Pepsi-Cola is still using a caramel coloring containing a chemical linked to cancer in rodents more than a year after publically pledging to eliminate it, according to the environmental watchdog group Center for Environmental Health (CEH).

Last March, both Coca Cola and PepsiCo stated they would change their caramel coloring products nationwide as a result of a California law, called Proposition 65, requiring labels on products with 4-methylimidazole, or 4-MeI.

According to CEH, independent testing shows that Coke has largely reformulated while the chemical was found in all 10 Pepsi products from outside California.

Specifically, lab tests found little or no 4-MeI in nine out of 10 Coke products, but showed high levels of 4-MeI in all 10 Pepsi products. All told, the tests show that outside of California, Pepsi contains four to more than eight times more of the chemical than is currently allowed in California.

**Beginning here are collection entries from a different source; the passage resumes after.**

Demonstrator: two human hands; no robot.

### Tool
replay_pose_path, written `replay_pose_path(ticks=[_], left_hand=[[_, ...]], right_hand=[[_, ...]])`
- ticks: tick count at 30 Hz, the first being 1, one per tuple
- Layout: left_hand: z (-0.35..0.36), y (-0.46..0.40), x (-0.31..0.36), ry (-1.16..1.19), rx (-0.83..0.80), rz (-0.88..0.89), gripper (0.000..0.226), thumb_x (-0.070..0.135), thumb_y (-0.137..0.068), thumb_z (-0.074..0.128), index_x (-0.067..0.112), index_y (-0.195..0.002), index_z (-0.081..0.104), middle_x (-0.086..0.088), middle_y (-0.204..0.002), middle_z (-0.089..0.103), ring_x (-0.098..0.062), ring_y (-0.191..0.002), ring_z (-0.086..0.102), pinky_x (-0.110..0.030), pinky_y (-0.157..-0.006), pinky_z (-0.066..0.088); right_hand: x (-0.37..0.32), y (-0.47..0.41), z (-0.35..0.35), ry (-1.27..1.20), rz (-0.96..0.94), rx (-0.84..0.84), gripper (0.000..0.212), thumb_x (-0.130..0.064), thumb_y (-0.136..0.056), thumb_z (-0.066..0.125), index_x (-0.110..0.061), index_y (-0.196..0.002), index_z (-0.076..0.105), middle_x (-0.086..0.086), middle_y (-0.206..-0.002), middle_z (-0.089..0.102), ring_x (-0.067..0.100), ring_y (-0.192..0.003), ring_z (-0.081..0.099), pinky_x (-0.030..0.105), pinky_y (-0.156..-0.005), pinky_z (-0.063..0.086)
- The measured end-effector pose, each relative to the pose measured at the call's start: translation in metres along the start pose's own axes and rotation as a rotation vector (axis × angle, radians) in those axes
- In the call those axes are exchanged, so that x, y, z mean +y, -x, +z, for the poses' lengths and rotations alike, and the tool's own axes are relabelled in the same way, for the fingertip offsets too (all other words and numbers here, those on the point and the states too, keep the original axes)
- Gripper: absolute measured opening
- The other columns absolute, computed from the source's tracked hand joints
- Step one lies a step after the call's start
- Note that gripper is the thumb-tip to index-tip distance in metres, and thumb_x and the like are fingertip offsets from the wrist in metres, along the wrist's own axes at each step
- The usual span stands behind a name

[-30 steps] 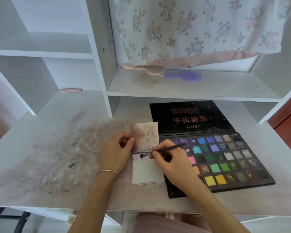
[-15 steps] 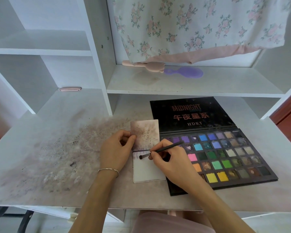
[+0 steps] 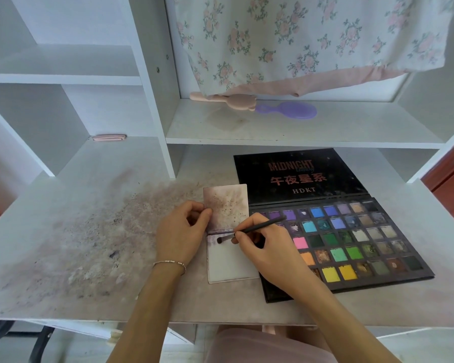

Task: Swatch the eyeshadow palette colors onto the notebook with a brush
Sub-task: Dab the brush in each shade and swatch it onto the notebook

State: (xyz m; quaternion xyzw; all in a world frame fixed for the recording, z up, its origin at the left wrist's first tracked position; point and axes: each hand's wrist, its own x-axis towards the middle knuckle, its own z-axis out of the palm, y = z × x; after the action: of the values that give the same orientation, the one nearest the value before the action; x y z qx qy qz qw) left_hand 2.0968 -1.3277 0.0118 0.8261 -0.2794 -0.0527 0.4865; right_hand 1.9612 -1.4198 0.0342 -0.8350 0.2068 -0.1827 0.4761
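Nearest the camera, two bare forearms reach over the near edge of the desk [image 3: 63, 258], whose pale top is smeared with grey and purple powder on its left half. The left hand [image 3: 180, 235], with a thin bracelet [image 3: 169, 263] at the wrist, lies on the desk just left of the notebook [image 3: 227, 260]; its fingers are curled and its thumb and fingertips press the left edge of the notebook near the fold. The right hand [image 3: 268, 244] pinches the brush [image 3: 249, 230] between thumb and fingers, much as one holds a pen. The dark handle slants up to the right over the palette, and the bristle tip touches the near page just below the fold, where a faint purple smear shows.

The notebook lies open and flat (its far page is speckled and stained brownish-purple, its near page mostly white). Just right of it, touching or nearly so, sits the eyeshadow palette [image 3: 357, 247], open, with rows of purple, blue, green, pink, orange and yellow pans; its black lid lies flat beyond them.

Farther back, a white shelf [image 3: 286, 132] carries a pink comb [image 3: 236, 100] and a purple hairbrush [image 3: 291, 110]. A floral cloth [image 3: 312, 35] hangs above them.
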Motion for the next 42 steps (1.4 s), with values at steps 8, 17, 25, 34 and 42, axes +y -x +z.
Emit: replay_pose_path(ticks=[8, 17, 25, 34, 42], left_hand=[[-0.0002, 0.0001, -0.0001, -0.012, 0.002, 0.001, 0.012, 0.024, -0.084, 0.064, 0.031, -0.076, 0.059, 0.018, -0.07, 0.059, -0.001, -0.069, 0.057, -0.017, -0.063, 0.045], [-0.0007, 0.0004, 0.0002, -0.009, -0.009, 0.007, 0.013, 0.023, -0.084, 0.063, 0.031, -0.076, 0.058, 0.019, -0.071, 0.058, 0.0, -0.07, 0.057, -0.016, -0.064, 0.045], [-0.0007, 0.0009, 0.0016, 0.001, -0.016, -0.004, 0.012, 0.023, -0.084, 0.063, 0.031, -0.077, 0.06, 0.018, -0.071, 0.06, 0.001, -0.069, 0.057, -0.012, -0.061, 0.041], [-0.0015, 0.0012, 0.0009, -0.013, -0.019, 0.002, 0.013, 0.024, -0.084, 0.063, 0.033, -0.075, 0.058, 0.018, -0.07, 0.06, 0.002, -0.068, 0.057, -0.008, -0.06, 0.041], [-0.0018, 0.0007, 0.0027, -0.015, -0.026, -0.004, 0.012, 0.024, -0.085, 0.063, 0.032, -0.076, 0.059, 0.017, -0.071, 0.061, 0.001, -0.069, 0.057, -0.012, -0.06, 0.04]], right_hand=[[0.0003, -0.0001, 0.0, 0.001, 0.003, -0.001, 0.02, -0.017, -0.086, 0.056, -0.035, -0.078, 0.052, -0.01, -0.081, 0.065, 0.003, -0.079, 0.059, 0.016, -0.071, 0.05], [-0.0002, 0.0, -0.0003, -0.011, 0.003, 0.001, 0.019, -0.016, -0.086, 0.056, -0.033, -0.078, 0.052, -0.008, -0.08, 0.065, 0.005, -0.078, 0.059, 0.017, -0.07, 0.05], [0.0007, 0.0004, -0.0007, -0.018, 0.004, 0.0, 0.016, -0.017, -0.085, 0.057, -0.031, -0.078, 0.054, -0.004, -0.08, 0.066, 0.008, -0.078, 0.06, 0.021, -0.07, 0.05], [0.0031, 0.0004, -0.0001, -0.005, 0.0, 0.002, 0.014, -0.018, -0.085, 0.057, -0.031, -0.079, 0.054, -0.003, -0.082, 0.066, 0.008, -0.08, 0.061, 0.022, -0.073, 0.051], [0.0012, -0.0006, -0.0074, -0.234, -0.024, 0.143, 0.016, -0.008, -0.087, 0.055, -0.024, -0.085, 0.057, -0.003, -0.081, 0.065, 0.002, -0.078, 0.063, 0.015, -0.071, 0.051]])
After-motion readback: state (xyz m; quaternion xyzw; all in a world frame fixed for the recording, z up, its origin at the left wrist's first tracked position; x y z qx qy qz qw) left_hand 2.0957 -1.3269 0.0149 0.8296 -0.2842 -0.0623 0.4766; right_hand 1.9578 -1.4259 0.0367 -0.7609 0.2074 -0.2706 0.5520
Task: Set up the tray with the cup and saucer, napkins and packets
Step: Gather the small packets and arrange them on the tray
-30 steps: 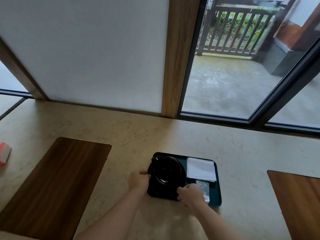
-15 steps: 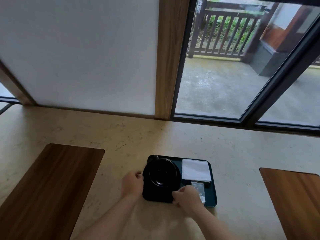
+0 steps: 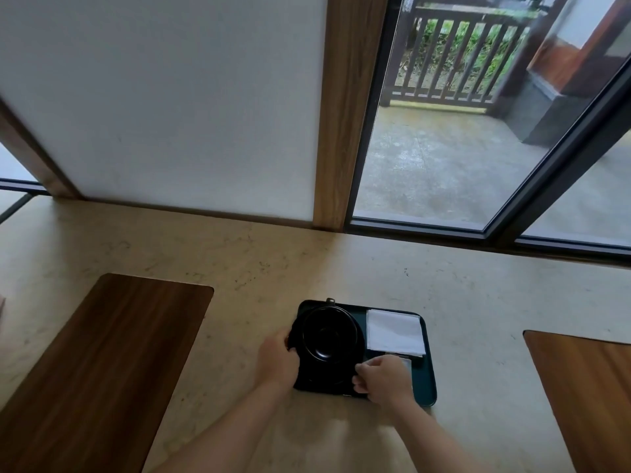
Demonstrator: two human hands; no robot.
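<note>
Little has shifted since the earlier frame: your hands stay at the same two spots on the dark saucer, and only the view has swung a bit, so the tray sits more central.

Tray (image 3: 428,387) lies on the pale counter (image 3: 239,268), between two wooden boards, one left (image 3: 112,363) and one right (image 3: 587,387). Saucer (image 3: 324,380) fills the tray's left part; dark cup (image 3: 329,337) stands upright on it, w/ what looks like its handle at the far side. White napkins (image 3: 394,332) lie flat in the far right part. Packets (image 3: 408,362) sit just near of the napkins, mostly hidden by your right hand; count not readable.

Left hand (image 3: 278,360): fingers curled round the saucer's left edge, gripping it. Right hand (image 3: 380,378): fingers bent at the saucer's near right edge, beside the packets; contact looks like a pinch on the saucer rim, but whether it also touches the packets can't be told.

Judgement: two-sided grip suggests you're squaring or nudging the saucer within the tray, keeping the cup steady. All listed items appear on the tray, so setup seems close to done. Risk: cup sliding if the saucer tilts.
</note>
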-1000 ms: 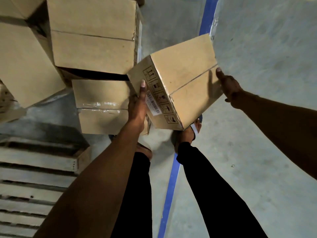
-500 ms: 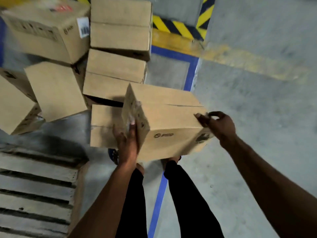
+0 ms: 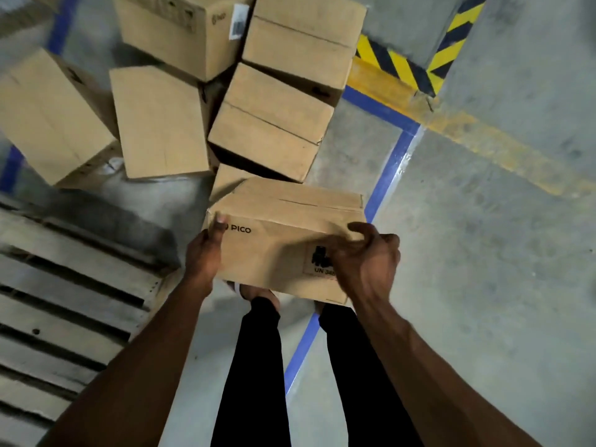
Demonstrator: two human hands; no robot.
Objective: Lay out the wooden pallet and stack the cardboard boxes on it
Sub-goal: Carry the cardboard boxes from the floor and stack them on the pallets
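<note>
Only the head view to go on here. Looks like the carry step: one cardboard box (image 3: 283, 240), the one with PICO printed on it, is up off the floor (image 3: 483, 269) and held out in front of the person's legs, between both hands. The wooden pallet (image 3: 64, 301) is already laid flat at the near left, and no box shows on the part of it in view, so I'd guess stacking has barely started.

Left hand (image 3: 204, 256) sits flat against the box's left end, fingers pretty straight, thumb up at the top corner, pressing rather than wrapping. Right hand (image 3: 364, 262) is curled over the near right corner, fingers hooked on the top edge, gripping it.

The other boxes (image 3: 225, 91) sit in a messy heap at the far side.

Next move is probably a swing to the left and setting it down square near a pallet corner.
</note>
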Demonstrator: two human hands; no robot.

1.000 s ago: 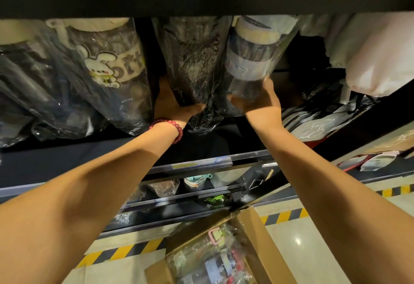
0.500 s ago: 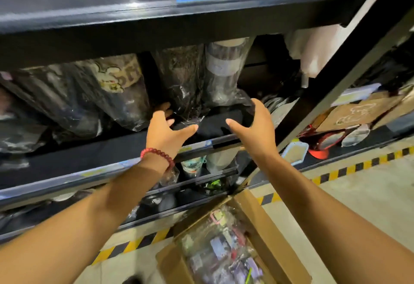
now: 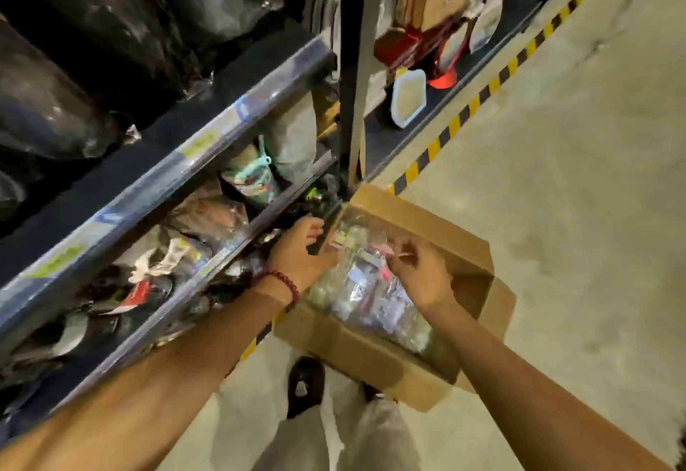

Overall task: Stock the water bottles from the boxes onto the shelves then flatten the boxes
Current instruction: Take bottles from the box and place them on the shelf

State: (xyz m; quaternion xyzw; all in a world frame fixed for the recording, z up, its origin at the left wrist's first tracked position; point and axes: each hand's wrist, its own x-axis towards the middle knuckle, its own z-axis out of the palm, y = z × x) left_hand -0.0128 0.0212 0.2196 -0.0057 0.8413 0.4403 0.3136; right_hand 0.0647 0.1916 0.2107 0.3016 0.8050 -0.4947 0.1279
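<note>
Dark metal shelves (image 3: pixel 222 129) crowded with plastic-wrapped goods fill the frame from nine to twelve o'clock, above a pale concrete floor (image 3: pixel 575 192). At centre, the left hand (image 3: pixel 297 251), a red bead bracelet (image 3: pixel 284 281) on its wrist, reaches with loosely curled fingers toward the open cardboard box (image 3: pixel 427 225) on the floor. Toward four o'clock, the right hand (image 3: pixel 423 273) hovers over the wrapped water bottles (image 3: pixel 371 296) inside the box, fingers curled; the blur hides whether either hand grasps anything.

A white tray (image 3: pixel 408 99) and a red stand (image 3: pixel 443 77) sit at the front edge of the right-hand rack, along the yellow-black floor tape (image 3: pixel 479 99); a black shoe (image 3: pixel 305 383) stands on the concrete floor (image 3: pixel 579 192)
</note>
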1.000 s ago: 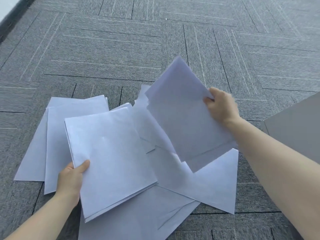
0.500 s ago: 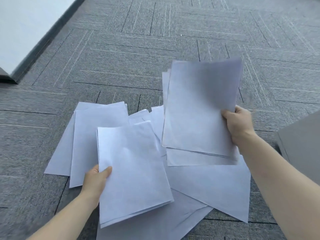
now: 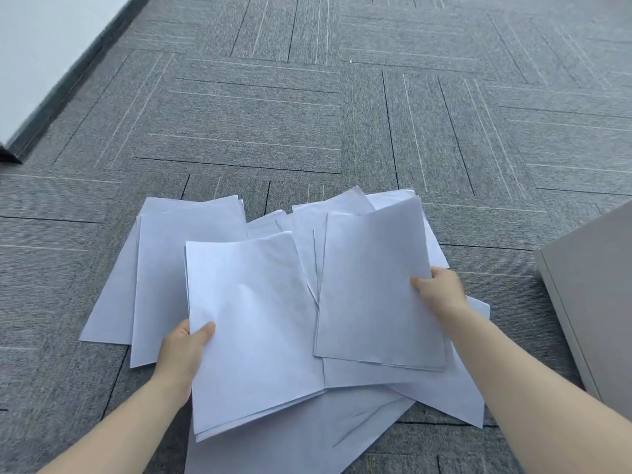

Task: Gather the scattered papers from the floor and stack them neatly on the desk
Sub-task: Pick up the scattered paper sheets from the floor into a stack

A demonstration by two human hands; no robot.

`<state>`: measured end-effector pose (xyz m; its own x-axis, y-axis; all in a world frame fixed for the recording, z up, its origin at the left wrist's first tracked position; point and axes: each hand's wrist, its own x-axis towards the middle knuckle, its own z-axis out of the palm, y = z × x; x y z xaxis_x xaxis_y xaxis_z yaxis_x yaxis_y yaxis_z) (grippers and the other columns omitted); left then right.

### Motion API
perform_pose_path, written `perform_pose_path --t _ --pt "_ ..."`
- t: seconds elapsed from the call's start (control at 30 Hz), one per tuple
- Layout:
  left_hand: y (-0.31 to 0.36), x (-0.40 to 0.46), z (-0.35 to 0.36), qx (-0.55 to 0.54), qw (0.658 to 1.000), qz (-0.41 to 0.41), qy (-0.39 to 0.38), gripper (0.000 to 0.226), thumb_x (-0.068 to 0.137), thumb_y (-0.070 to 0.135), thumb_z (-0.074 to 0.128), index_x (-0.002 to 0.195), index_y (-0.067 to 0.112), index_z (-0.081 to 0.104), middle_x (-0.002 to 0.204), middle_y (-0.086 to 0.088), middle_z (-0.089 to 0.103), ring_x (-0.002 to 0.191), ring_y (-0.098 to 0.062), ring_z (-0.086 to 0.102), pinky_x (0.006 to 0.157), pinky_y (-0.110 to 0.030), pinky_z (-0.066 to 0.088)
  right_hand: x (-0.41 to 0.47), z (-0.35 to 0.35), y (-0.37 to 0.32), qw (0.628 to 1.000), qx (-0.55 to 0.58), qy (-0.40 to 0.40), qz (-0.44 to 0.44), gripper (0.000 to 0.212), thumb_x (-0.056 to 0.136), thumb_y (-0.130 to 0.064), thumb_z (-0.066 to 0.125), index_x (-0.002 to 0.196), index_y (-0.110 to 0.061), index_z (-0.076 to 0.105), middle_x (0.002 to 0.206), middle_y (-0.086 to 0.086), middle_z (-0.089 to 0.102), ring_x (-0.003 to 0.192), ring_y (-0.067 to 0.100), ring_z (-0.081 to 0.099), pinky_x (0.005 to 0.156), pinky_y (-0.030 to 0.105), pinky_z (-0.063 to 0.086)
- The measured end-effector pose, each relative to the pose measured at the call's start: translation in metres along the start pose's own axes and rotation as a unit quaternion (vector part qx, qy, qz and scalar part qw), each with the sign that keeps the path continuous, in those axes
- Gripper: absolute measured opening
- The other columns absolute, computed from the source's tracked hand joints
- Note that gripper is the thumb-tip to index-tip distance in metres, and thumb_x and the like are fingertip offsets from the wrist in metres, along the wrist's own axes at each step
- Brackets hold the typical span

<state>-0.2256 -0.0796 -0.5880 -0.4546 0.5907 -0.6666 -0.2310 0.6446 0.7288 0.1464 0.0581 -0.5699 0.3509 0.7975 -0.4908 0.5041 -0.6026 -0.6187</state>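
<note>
White paper sheets lie scattered and overlapping on the grey carpet. My left hand (image 3: 184,350) grips the left edge of a thin stack of sheets (image 3: 253,330), thumb on top. My right hand (image 3: 439,290) holds the right edge of another small bundle of sheets (image 3: 372,289), which lies low over the pile beside the left stack. Loose sheets (image 3: 171,254) remain on the floor at the left, and more loose sheets (image 3: 455,395) spread under both held bundles toward the lower right.
A grey flat-sided cabinet or desk panel (image 3: 595,302) stands at the right edge. A white wall with a dark skirting board (image 3: 68,80) runs along the upper left. Grey carpet tiles (image 3: 307,114) stretch beyond the papers.
My right hand has lowered its bundle from a raised, tilted position down flat over the pile, next to the left stack. The left hand keeps its grip. The view has shifted slightly.
</note>
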Motion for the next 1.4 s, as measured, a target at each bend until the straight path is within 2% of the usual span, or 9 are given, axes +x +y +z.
perform_pose_path --t 0.2,0.4,0.6,0.7,0.87,1.0,1.13,1.23,1.4 --pt "0.003 -0.002 0.003 -0.002 1.0 0.001 0.006 0.007 0.094 0.013 0.058 0.095 0.017 0.065 0.097 -0.009 0.071 0.09 -0.033 0.068 0.084 -0.051 0.054 0.0 0.0 -0.003 0.995 -0.059 0.061 -0.055 0.01 0.083 -0.007 0.047 0.078 -0.004 0.056 0.07 0.008 0.055 0.063 0.028 0.047 0.056 0.033 0.035" --pt "0.0 0.007 -0.004 0.005 0.998 0.008 0.056 0.007 0.092 0.015 0.061 0.09 0.02 0.065 0.104 -0.012 0.071 0.095 -0.035 0.067 0.088 -0.055 0.053 0.003 -0.002 0.0 0.988 0.111 0.106 -0.025 0.015 0.083 -0.004 0.05 0.069 -0.006 0.051 0.065 0.004 0.049 0.066 0.02 0.042 0.06 0.032 0.031" --pt "-0.001 0.007 0.002 -0.008 1.0 -0.009 0.018 0.006 0.095 0.013 0.058 0.096 0.014 0.063 0.099 -0.011 0.07 0.09 -0.034 0.067 0.081 -0.046 0.054 -0.002 0.011 -0.008 0.926 0.375 -0.006 0.033 0.024 0.091 0.006 0.055 0.087 -0.016 0.065 0.087 0.004 0.071 0.085 0.027 0.065 0.087 0.043 0.053" --pt "-0.001 0.008 0.008 -0.005 1.0 -0.023 -0.011 0.014 0.096 0.015 0.056 0.108 0.01 0.062 0.104 -0.014 0.071 0.093 -0.035 0.068 0.085 -0.052 0.054 -0.008 0.019 -0.013 0.899 0.428 -0.068 0.066 0.021 0.093 0.004 0.054 0.096 -0.015 0.064 0.081 0.003 0.076 0.074 0.025 0.07 0.08 0.045 0.058" --pt "0.001 0.002 0.012 0.007 1.0 -0.004 -0.015 0.014 0.097 0.011 0.053 0.106 0.014 0.063 0.098 -0.01 0.071 0.089 -0.033 0.068 0.079 -0.045 0.054 -0.011 0.027 -0.013 0.865 0.484 -0.094 0.092 0.034 0.094 0.002 0.054 0.125 -0.011 0.055 0.108 0.007 0.073 0.08 0.024 0.072 0.082 0.052 0.058" --pt "0.002 0.005 0.006 0.016 0.999 0.015 0.028 0.014 0.095 0.008 0.054 0.092 0.018 0.064 0.095 -0.01 0.069 0.083 -0.031 0.066 0.079 -0.045 0.054 -0.009 0.015 -0.008 0.92 0.383 -0.026 0.072 0.022 0.093 0.002 0.057 0.107 -0.013 0.052 0.094 0.004 0.068 0.077 0.02 0.062 0.09 0.041 0.051" --pt "0.002 0.008 0.003 0.021 0.999 0.02 0.044 0.013 0.093 0.009 0.055 0.096 0.015 0.067 0.096 -0.009 0.07 0.086 -0.032 0.065 0.087 -0.051 0.053 -0.002 0.009 0.001 0.976 0.214 0.013 0.042 0.018 0.08 -0.014 0.068 0.095 -0.006 0.068 0.099 0.013 0.074 0.084 0.03 0.069 0.092 0.05 0.055" --pt "0.0 0.01 0.002 0.027 0.998 0.023 0.047 0.013 0.093 0.01 0.055 0.092 0.017 0.066 0.097 -0.01 0.069 0.088 -0.033 0.065 0.088 -0.052 0.053 0.002 0.008 0.009 0.993 0.115 0.022 0.028 0.018 0.075 -0.027 0.065 0.084 -0.011 0.066 0.088 0.007 0.073 0.087 0.033 0.07 0.085 0.05 0.057" --pt "-0.001 0.012 0.001 0.024 0.998 0.027 0.044 0.011 0.094 0.011 0.055 0.097 0.016 0.065 0.095 -0.006 0.069 0.086 -0.031 0.065 0.085 -0.047 0.053 -0.001 0.003 0.009 0.998 0.023 0.056 -0.02 0.013 0.083 -0.013 0.053 0.07 -0.013 0.054 0.07 0.001 0.059 0.068 0.029 0.052 0.063 0.033 0.039"
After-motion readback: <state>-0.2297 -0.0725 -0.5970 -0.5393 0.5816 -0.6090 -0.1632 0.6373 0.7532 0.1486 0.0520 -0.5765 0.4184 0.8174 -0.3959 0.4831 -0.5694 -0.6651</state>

"This shows how California's Proposition 65 law can make products safer for all Californians, and in some cases for all Americans," Michael Green, executive director of CEH, said in a press release. "We applaud Coke for taking this health protective action for consumers nationwide. Pepsi's delay is inexplicable. We urge the company to take swift action to provide all Americans with the same safer product they're selling in California."

Industrial production of caramel coloring creates 4-MeI as a by-product, but processing changes can reduce or eliminate production of the chemical without altering the coloring, according to CEH.

According to Fox News, Pepsi said its caramel coloring suppliers are currently changing these manufacturing prcoesses in order to cut the amount of 4-MeI in its caramel and that while that process has been completed for California products, this will not be the case for the rest of the country until Feb. 2014.

California added 4-MeI to the state list of chemicals known to cause cancer after the National Toxicology Program found evidence of carcinogenicity of the chemical in animal studies back in 2007. However, the Food and Drug Administration has said that a consumer would ahve to drink more than 1,000 cans of soda a day to reach the doses adminstered in rodents that went on to develop cancer.